Surtout, le congé maternité, le congé adoption et le congé paternité ouvrent droit aux indemnités journalières de sécurité sociale pendant toute la durée légale du congé. L’intéressée doit remplir plusieurs conditions posées par les art. L. 331-3 et suivants du code de la sécurité sociale (notamment être immatriculé, avoir travaillé antérieurement et cesser toute activité professionnelle).
Cette indemnité appelée indemnité journalière de repos est égale au gain journalier de base calculé en fonction des salaires des 3 derniers mois (dans la limite du plafond de sécurité sociale, moins les cotisations salariales et la CSG qui représentent près de 21 %).
Le montant maximum au 1er janvier 2014 de l’indemnité journalière maternité est de 81,27 € par jours. Le montant minimum est de 9,20 € par jours. Cependant, le contrat de travail ou la convention collective applicable peuvent prévoir des conditions d’indemnisation plus favorables que celles de la sécurité sociale, pouvant aller jusqu’au maintien intégral du salaire.
● Protection contre le licenciement
L’article L. 1225-4 c. trav. impose non seulement l’interdiction de licencier la femme enceinte pendant sa grossesse et son congé maternité en raison de son état de santé, mais également pendant une période postérieure. La législation interdit donc le licenciement d’une salariée à partir du constat médical de la grossesse, pendant la suspension de son contrat de travail ; puis pendant la période de suspension du contrat de travail, peu important qu’elle use de son droit ; enfin, jusqu’à 4 semaines suivant l’expiration de la période de suspension. Cette règle d’ordre public s’impose à tous les employeurs, y compris les particuliers, et quel que soit le contrat de travail (CDD ou CDI).
La seule condition pour bénéficier de cette protection est d’informer son employeur (si ce n’est déjà fait) sur son état de grossesse par l’envoi d’un certificat médical justifiant l’état de grossesse dans les quinze jours suivant la notification du licenciement (art.
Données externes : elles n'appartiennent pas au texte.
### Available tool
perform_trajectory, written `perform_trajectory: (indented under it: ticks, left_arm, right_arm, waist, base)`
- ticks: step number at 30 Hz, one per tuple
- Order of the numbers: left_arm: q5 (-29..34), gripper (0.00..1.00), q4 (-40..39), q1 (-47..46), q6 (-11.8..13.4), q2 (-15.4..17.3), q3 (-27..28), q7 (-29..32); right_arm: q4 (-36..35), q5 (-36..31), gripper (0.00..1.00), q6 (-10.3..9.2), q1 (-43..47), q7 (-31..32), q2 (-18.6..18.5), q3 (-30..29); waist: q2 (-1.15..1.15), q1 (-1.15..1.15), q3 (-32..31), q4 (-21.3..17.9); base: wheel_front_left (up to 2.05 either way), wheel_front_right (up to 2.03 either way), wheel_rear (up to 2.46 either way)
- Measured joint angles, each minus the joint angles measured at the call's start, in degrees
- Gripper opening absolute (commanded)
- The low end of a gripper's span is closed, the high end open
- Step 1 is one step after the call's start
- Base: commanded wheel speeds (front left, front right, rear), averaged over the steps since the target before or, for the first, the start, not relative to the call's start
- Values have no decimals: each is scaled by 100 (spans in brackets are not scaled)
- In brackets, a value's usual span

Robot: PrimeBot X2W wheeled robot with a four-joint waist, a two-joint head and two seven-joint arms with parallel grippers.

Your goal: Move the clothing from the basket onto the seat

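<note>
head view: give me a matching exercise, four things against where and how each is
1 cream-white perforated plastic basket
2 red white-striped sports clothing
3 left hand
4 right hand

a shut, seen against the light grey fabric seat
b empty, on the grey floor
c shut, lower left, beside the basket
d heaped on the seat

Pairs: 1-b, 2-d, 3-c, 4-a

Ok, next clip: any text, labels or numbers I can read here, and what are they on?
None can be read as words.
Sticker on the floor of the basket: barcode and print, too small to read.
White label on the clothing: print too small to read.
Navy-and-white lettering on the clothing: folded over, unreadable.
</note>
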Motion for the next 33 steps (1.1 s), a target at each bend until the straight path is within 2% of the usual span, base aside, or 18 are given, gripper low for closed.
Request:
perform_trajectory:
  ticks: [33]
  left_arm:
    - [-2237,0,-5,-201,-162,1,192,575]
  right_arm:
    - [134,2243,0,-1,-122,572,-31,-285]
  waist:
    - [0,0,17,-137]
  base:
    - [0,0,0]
L. 1225-5 c. trav.).
Lorsqu’un licenciement est néanmoins prononcé à l’encontre de la salariée enceinte en méconnaissance de ces articles, le licenciement est nul (art. L. 1132-1 et L. 1132-4 c. trav.). La salariée peut alors demander sa réintégration dans son emploi ou dans un emploi équivalent. A défaut de demander sa réintégration, l’article L. 1225-71 c. trav. offre à la salariée dont le licenciement est nul et qui ne demande pas sa réintégration une indemnité réparant intégralement le préjudice résultant du caractère illicite du licenciement et dont le montant est au moins équivalent aux 6 derniers mois de salaires.